Day 5: Hungry for Cinema
Eat Drink Man Woman and Big Night
Chinese food and Italian food. And not just the take-out kinds. I'm talking serious cooking here for the foodies and serious cinema for the cinephiles. Ang Lee's early film (and second film in this meme) about family and food is tender, funny, heartbreaking and joyous, while Campbell Scott's tribute to Italian food as two brothers and cooks prepare for a big night to save their restaurant is about family and food which is tender, funny, heartbreaking and ... uh... joyous. And don't see either of these movies on an empty stomach or you're going to go mad. I still dream about that egg in the pasta dish and salivate at all the chopped food in the wok.
Day 6: Secrets and Lies
Secrets & Lies and The Talented Mr. Ripley
Oh the secrets, oh the lies! Mike Leigh's mostly improvised movie is about the secrets and lies a blue collar working class British lady has kept about her past that rocks her family to the core. It's emotionally draining and unexpectedly touching, with knockout performances by Brenda Blethyn and Marianne Jean-Baptiste (Without a Trace) in a simple story about connecting in a lonely world to the family you never knew you had. Meanwhile, Matt Damon's Mr. Ripley is trying to connect in a lonely world and ends up playing a tense game of cat and mouse in a veil of secrets and lies under a stolen identity. Both are gripping and tense in completely different ways, and one is filmed in a simplistic plain manner, the other is a glossy love letter to Italy, but both are simply gorgeous films.
So the final unintended tally, other than the 2 movies with John Hannah:
2 movies with Gwyneth Paltrow
2 movies with Philip Seymour Hoffman
2 movies with Kevin Kline
2 movies directed by Ang Lee
2 movies with small parts for Allison Janney
5 Oscar noms for Secrets & Lies, 5 Oscar noms for The Talented Mr. Ripley, 3 Oscar noms for Boogie Nights, 2 Oscar noms for Four Weddings and a Funeral, 1 Oscar nom for Eat Drink Man Woman
Shut outs for The Ice Storm, Good Bye Lenin!, Big Night.
I'm tagging:
Gratuitous Violins
Low Resolution
Reel Fanatic
I Can't, I Have Rehearsal
In the Vault Underground
Thanks for the tag. I will definitely give this some thought. I can't program "Casablanca" 12 times, can I? ;-)
ReplyDeleteLovely list.
ReplyDeleteI particularly love the Soapdish and the Sliding Doors shoutouts.

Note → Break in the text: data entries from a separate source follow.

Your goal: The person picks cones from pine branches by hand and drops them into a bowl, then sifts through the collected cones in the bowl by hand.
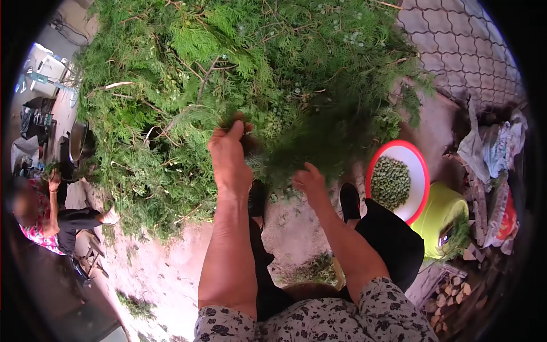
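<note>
A big heap of green conifer branches (pixel 239 68) fills the top and middle of the view. My left hand (pixel 229 151) is at the heap's near edge, its fingers closed round a sprig, with the thumb on top. To its right, my right hand (pixel 309 181) is lower, beside a dark, motion-blurred leafy branch (pixel 319 139); its fingers are partly bent and blurred, and whether they hold anything is unclear. Right of my right hand, a white basin with a red rim (pixel 424 176) holds many small green cones (pixel 390 182).
A yellow-green container (pixel 441 219) stands beside the basin. Firewood (pixel 453 299) and crumpled bags (pixel 496 148) lie at the right. Wire mesh (pixel 461 51) is at the upper right. Another person (pixel 43 214) sits at the far left.
</note>
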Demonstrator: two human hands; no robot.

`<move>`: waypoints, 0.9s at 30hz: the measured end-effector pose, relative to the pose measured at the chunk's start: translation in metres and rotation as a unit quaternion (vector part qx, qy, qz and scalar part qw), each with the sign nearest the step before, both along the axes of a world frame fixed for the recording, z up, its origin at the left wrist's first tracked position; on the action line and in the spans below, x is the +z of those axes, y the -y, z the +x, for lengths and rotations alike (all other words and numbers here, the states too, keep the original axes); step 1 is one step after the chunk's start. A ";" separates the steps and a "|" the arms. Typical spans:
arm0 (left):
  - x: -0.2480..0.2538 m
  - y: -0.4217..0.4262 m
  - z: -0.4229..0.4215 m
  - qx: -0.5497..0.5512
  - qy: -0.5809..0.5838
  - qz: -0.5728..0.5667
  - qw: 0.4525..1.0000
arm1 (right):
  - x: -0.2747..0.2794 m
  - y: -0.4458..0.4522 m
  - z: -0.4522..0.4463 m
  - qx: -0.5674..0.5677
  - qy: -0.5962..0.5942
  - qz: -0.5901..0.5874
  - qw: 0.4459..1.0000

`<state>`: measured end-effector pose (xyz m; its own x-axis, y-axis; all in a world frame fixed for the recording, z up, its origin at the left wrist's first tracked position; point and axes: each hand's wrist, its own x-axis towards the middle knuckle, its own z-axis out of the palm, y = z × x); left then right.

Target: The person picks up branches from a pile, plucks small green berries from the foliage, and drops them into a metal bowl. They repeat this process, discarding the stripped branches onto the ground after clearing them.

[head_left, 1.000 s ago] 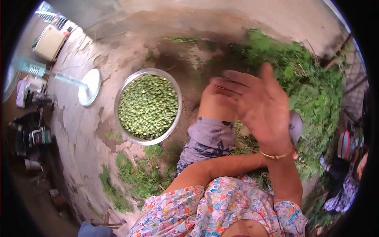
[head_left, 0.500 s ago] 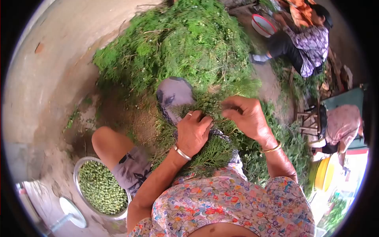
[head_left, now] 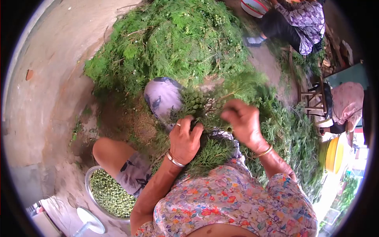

I still can't believe the Ice Storm got shut out of the Oscar noms. Such a great film!
ReplyDeleteah! i'm tagged! i'm quite flattered that you've tagged me vance. makes me feel quite special. this is gonna be great! plus it'll give me an excuse for a post (which over the past holiday season have been very scarce). thanks!!
ReplyDeleteOh NO! I got tagged over a MONTH ago and am just now seeing this?